Provided data:
= Beginning of Section =

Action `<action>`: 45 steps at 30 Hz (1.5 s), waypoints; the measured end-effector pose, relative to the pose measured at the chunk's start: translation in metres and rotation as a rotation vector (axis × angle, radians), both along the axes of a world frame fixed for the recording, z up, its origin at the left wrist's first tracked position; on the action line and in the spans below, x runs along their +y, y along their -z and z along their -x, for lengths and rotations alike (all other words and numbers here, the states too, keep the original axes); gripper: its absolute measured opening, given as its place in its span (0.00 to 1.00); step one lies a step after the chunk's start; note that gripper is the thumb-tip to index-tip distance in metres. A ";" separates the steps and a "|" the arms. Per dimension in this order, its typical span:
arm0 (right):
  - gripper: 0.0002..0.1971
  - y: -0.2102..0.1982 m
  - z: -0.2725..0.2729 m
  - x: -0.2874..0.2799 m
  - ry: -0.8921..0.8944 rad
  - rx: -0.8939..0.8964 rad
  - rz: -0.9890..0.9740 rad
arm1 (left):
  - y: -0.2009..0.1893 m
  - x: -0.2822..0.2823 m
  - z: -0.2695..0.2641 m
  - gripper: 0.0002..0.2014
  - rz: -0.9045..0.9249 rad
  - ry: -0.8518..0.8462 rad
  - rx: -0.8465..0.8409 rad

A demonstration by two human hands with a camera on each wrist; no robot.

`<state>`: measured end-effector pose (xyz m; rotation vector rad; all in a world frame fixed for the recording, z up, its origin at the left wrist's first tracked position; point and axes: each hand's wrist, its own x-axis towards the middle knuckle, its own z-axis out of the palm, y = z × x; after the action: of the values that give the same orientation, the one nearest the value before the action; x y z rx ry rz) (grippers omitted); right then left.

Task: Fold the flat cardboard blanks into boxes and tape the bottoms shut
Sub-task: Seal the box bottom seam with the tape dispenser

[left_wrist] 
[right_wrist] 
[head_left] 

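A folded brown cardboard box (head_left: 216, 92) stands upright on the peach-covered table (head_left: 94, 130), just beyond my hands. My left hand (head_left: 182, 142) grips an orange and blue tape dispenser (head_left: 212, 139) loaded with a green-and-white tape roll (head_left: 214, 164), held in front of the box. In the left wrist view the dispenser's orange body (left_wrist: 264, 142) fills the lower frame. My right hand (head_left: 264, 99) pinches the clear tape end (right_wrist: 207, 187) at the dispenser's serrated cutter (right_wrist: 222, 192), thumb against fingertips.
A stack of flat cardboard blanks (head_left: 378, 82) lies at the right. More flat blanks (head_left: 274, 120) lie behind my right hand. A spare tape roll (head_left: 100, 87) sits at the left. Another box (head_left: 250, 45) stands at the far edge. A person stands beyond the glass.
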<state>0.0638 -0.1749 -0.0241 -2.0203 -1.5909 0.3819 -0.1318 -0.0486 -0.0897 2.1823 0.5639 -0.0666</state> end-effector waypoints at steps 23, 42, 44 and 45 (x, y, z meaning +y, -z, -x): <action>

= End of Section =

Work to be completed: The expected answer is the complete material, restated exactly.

Exercise solution:
Action `<action>`: 45 steps at 30 Hz (1.5 s), waypoints; the measured end-effector pose, relative to the pose measured at the chunk's start: translation in metres and rotation as a rotation vector (axis × angle, radians), both along the axes of a world frame fixed for the recording, z up, its origin at the left wrist's first tracked position; on the action line and in the spans below, x runs along their +y, y along their -z and z along their -x, for lengths and rotations alike (all other words and numbers here, the states too, keep the original axes); gripper: its absolute measured opening, given as its place in its span (0.00 to 1.00); step one lies a step after the chunk's start; note that gripper is the thumb-tip to index-tip distance in metres. A ";" separates the steps and a "|" the arms. Per dimension in this order, its typical span:
arm0 (right):
  - gripper: 0.0002..0.1971
  - y: -0.2102..0.1982 m
  - z: -0.2725..0.2729 m
  - x: -0.2874..0.2799 m
  - ry: -0.8921..0.8944 rad
  - rx: -0.8939..0.8964 rad
  - rz: -0.9890..0.9740 rad
arm1 (left):
  - y: -0.2009..0.1893 m
  - x: -0.2822..0.2823 m
  - z: -0.2695..0.2641 m
  - gripper: 0.0002..0.2014
  - rz: -0.9045..0.9249 rad
  - ry: -0.8518..0.8462 rad
  - rx: -0.8465..0.8409 rad

A demonstration by two human hands with a camera on each wrist; no robot.

`<state>`: measured end-effector pose (xyz m; rotation vector rad; all in a world frame fixed for the recording, z up, its origin at the left wrist's first tracked position; point and axes: each hand's wrist, its own x-axis towards the middle knuckle, its own z-axis out of the palm, y = z × x; after the action: of the values that give the same orientation, the one nearest the value before the action; x y z rx ry rz) (grippers omitted); right then left.

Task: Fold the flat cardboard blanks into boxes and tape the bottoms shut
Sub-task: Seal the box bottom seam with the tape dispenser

[left_wrist] 
[right_wrist] 
[head_left] 

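A folded brown cardboard box (head_left: 216, 92) stands upright on the peach-covered table (head_left: 94, 130), just beyond my hands. My left hand (head_left: 182, 142) grips an orange and blue tape dispenser (head_left: 212, 139) loaded with a green-and-white tape roll (head_left: 214, 164), held in front of the box. In the left wrist view the dispenser's orange body (left_wrist: 264, 142) fills the lower frame. My right hand (head_left: 264, 99) pinches the clear tape end (right_wrist: 207, 187) at the dispenser's serrated cutter (right_wrist: 222, 192), thumb against fingertips.
A stack of flat cardboard blanks (head_left: 378, 82) lies at the right. More flat blanks (head_left: 274, 120) lie behind my right hand. A spare tape roll (head_left: 100, 87) sits at the left. Another box (head_left: 250, 45) stands at the far edge. A person stands beyond the glass.
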<state>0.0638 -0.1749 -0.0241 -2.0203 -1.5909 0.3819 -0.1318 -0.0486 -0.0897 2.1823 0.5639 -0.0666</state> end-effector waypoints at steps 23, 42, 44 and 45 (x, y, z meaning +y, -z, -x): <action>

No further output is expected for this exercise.